INSTRUCTIONS FOR THE TASK
Please write out exactly the lines of the data below from the line holding "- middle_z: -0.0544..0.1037" through the line holding "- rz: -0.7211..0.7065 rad", and leave out the rest.

[Data entries]
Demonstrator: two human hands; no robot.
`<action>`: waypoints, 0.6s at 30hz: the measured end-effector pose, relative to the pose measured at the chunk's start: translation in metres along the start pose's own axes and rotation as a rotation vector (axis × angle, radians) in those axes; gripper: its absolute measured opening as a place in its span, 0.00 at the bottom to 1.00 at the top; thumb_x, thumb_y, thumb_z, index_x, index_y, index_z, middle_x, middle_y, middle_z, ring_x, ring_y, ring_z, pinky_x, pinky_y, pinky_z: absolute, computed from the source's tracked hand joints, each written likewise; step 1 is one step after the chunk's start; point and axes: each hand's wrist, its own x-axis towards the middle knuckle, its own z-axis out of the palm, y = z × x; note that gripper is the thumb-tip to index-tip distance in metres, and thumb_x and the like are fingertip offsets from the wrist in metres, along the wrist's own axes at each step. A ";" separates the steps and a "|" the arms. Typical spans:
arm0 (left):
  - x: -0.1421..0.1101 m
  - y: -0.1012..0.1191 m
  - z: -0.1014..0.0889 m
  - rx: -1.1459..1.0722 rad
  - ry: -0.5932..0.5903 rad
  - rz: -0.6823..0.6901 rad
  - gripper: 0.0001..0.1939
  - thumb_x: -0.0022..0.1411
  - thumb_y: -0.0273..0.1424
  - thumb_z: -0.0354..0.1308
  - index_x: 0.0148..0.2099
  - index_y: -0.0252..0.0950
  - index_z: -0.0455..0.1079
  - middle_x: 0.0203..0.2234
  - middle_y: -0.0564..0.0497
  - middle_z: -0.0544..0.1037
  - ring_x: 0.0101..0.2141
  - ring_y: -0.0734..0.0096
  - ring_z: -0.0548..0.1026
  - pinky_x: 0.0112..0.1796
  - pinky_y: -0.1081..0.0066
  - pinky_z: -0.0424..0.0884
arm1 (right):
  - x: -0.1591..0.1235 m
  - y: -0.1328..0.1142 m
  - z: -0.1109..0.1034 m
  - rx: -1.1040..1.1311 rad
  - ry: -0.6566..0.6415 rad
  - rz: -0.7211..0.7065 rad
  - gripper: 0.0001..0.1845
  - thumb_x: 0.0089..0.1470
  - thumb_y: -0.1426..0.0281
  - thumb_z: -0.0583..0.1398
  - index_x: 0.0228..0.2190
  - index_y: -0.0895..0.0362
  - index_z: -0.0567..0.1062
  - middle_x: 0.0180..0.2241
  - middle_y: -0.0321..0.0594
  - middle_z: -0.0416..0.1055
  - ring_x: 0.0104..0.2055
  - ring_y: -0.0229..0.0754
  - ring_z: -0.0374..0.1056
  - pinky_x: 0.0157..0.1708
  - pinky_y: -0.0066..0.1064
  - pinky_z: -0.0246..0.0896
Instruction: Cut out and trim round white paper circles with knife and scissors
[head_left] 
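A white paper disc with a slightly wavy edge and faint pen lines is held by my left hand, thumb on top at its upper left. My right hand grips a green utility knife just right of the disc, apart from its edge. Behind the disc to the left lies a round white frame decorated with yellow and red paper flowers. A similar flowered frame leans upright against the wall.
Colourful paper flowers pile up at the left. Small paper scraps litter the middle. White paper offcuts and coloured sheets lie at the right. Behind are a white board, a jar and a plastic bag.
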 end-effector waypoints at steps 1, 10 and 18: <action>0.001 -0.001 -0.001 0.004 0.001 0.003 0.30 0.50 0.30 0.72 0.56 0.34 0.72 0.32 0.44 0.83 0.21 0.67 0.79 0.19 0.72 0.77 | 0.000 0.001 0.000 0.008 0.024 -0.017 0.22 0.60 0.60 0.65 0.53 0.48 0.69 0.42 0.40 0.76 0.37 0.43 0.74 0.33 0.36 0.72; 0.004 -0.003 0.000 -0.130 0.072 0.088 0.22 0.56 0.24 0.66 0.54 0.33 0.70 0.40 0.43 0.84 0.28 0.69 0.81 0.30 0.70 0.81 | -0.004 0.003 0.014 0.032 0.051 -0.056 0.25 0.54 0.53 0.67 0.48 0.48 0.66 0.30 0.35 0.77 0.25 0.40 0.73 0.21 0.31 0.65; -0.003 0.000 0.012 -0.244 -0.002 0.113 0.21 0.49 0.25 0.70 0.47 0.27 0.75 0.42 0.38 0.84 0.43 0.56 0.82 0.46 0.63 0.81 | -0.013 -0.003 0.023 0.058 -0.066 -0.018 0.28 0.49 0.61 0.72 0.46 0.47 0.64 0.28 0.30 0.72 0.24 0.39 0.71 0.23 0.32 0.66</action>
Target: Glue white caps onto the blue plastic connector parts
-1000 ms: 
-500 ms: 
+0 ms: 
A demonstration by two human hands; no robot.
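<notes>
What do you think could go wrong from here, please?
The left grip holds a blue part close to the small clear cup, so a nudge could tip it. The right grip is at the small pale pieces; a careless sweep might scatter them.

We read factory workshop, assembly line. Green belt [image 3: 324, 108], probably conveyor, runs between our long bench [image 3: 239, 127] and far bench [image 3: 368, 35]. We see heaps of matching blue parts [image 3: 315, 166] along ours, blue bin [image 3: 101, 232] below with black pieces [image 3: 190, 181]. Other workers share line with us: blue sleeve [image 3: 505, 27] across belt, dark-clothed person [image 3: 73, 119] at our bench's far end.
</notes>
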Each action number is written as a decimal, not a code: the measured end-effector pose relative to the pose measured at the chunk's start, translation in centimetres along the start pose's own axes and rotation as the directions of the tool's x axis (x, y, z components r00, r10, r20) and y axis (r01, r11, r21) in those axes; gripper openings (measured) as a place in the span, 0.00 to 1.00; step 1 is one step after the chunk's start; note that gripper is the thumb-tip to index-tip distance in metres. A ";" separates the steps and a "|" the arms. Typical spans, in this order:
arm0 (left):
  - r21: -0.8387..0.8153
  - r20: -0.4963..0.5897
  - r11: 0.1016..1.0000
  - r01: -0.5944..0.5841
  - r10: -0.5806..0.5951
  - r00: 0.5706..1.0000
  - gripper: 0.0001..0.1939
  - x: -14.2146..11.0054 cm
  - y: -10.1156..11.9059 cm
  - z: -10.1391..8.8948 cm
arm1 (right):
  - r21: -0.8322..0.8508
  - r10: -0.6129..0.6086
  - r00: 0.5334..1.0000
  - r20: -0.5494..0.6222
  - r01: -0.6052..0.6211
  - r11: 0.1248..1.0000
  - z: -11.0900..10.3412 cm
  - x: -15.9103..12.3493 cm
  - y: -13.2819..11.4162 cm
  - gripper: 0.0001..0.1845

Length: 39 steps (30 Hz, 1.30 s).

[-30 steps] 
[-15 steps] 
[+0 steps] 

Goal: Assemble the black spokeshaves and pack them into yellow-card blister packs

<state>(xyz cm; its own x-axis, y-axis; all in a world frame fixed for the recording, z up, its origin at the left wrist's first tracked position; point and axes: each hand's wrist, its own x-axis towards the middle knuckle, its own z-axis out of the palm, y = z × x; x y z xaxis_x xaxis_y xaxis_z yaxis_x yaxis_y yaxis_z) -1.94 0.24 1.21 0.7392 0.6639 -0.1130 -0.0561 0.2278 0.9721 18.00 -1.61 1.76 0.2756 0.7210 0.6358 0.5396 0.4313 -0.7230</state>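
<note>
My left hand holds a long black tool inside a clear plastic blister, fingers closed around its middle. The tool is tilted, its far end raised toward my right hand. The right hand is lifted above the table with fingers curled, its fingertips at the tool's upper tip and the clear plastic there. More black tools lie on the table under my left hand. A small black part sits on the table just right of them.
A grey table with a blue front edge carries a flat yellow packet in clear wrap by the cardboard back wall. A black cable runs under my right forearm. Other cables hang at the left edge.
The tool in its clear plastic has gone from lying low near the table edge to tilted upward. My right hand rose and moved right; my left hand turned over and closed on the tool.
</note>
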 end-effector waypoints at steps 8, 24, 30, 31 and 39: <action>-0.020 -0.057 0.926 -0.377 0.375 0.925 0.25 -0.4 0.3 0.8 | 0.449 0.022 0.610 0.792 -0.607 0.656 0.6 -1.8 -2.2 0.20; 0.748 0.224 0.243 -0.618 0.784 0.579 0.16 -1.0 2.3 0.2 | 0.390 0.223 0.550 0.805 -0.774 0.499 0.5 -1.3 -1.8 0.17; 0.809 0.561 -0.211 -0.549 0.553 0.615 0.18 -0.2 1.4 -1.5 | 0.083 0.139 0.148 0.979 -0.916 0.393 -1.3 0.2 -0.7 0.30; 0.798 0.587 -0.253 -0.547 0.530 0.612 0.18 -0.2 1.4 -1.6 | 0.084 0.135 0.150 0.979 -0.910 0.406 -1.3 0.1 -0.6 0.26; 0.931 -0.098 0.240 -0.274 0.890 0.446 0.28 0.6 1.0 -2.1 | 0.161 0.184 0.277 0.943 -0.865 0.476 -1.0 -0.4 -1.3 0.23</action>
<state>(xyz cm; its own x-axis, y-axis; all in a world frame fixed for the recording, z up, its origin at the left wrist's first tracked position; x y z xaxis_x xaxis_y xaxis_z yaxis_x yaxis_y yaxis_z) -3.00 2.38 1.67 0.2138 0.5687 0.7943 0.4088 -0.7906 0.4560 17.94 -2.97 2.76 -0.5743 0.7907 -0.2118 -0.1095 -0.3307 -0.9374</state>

COMPLETED EXERCISE
  - middle_z: -0.0544..0.1037
  - ring_x: 0.0101..0.2141
  - ring_y: -0.0734..0.0096
  - ring_z: -0.0548..0.1026
  - pinky_x: 0.0112..0.1796
  - pinky_y: -0.1081..0.0066
  - pinky_z: -0.0424..0.0884
arm1 (right):
  - x: -0.1591..0.1235 m
  - y: -0.1328..0.1142 m
  - z: -0.1109..0.1034 m
  - rx: -1.1040..1.1311 rad
  - ry: -0.6566..0.6415 rad
  - rz: -0.7211..0.7065 rad

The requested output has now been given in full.